An arm_to_stats dictionary for the predictions in the batch.
Dictionary has the format {arm {‘count’, ‘sum’, ‘min’, ‘max’, ‘mean’, ‘std’}}

utils

This module provides a number of constants and helper functions.

class mabwiser.utils.Arm

Arm type is defined as integer, float, or string.

alias of Union[int, float, str]

class mabwiser.utils.Constants

Bases: NamedTuple

Constant values used by the modules.

default_seed = 123456: The default random seed.

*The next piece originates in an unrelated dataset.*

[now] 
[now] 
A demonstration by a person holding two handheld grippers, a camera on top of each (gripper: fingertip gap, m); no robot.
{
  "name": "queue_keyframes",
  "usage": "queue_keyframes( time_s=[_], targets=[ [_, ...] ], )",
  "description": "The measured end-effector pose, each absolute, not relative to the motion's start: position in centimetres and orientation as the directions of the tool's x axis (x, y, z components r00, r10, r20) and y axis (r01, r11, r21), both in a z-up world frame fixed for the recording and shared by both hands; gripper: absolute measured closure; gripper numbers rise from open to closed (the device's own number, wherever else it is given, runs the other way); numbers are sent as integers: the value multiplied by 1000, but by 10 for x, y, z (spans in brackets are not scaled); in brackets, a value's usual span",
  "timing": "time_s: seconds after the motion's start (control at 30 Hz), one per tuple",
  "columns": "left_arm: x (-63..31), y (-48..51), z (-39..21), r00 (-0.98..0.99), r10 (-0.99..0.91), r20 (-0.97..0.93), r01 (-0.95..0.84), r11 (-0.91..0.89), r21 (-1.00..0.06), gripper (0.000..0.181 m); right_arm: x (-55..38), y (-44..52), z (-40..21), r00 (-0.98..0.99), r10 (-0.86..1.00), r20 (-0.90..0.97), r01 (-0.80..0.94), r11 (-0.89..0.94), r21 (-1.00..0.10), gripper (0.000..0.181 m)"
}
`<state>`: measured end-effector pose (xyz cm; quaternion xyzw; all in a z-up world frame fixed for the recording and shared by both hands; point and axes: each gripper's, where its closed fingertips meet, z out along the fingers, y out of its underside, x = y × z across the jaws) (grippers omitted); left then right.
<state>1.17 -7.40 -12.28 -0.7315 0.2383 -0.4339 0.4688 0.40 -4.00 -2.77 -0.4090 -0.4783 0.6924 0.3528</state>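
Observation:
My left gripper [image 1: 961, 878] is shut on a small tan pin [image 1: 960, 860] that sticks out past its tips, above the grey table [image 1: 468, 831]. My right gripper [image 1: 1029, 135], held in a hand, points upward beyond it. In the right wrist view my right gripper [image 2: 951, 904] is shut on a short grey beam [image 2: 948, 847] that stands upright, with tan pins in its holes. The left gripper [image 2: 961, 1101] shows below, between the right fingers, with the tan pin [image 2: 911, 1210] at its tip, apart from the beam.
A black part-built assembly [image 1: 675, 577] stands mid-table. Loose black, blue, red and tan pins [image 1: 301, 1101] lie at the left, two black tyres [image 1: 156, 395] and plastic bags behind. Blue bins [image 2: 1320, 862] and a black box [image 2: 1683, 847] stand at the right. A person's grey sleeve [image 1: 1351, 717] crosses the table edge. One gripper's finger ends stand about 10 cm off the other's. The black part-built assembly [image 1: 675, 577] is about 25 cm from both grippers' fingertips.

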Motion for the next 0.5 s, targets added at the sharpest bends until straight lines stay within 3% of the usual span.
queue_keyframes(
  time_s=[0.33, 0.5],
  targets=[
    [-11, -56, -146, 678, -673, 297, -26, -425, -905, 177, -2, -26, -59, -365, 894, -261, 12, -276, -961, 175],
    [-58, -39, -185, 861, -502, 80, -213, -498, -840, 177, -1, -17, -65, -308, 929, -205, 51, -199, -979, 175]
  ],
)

distance_metrics = ['braycurtis', 'canberra', 'chebyshev', 'cityblock', 'correlation', 'cosine', 'dice', 'euclidean', 'hamming', 'jaccard', 'kulsinski', 'mahalanobis', 'matching', 'minkowski', 'rogerstanimoto', 'russellrao', 'seuclidean', 'sokalmichener', 'sokalsneath', 'sqeuclidean']: The distance metrics supported by neighborhood policies.

mabwiser.utils.Num

Num type is defined as integer or float.

alias of Union[int, float]

mabwiser.utils.argmax(dictionary: Dict[Arm, int | float]) → Arm: Returns the first key with the maximum value.

mabwiser.utils.argmin(dictionary: Dict) → Arm: Returns the first key that has the minimum value.

mabwiser.utils.check_false(expression: bool, exception: Exception) → None: Checks that given expression is false, otherwise raises the given exception.

mabwiser.utils.check_true(expression: bool, exception: Exception) → None: Checks that given expression is true, otherwise raises the given exception.

mabwiser.utils.create_rng(seed: int) → _BaseRNG

Returns an rng object

Parameters:: seed (int) – the seed of the rng
Returns:: out – An rng object that implements the base rng class
Return type:: _BaseRNG

mabwiser.utils.reset(dictionary: Dict, value) → None: Maps every key to the given value.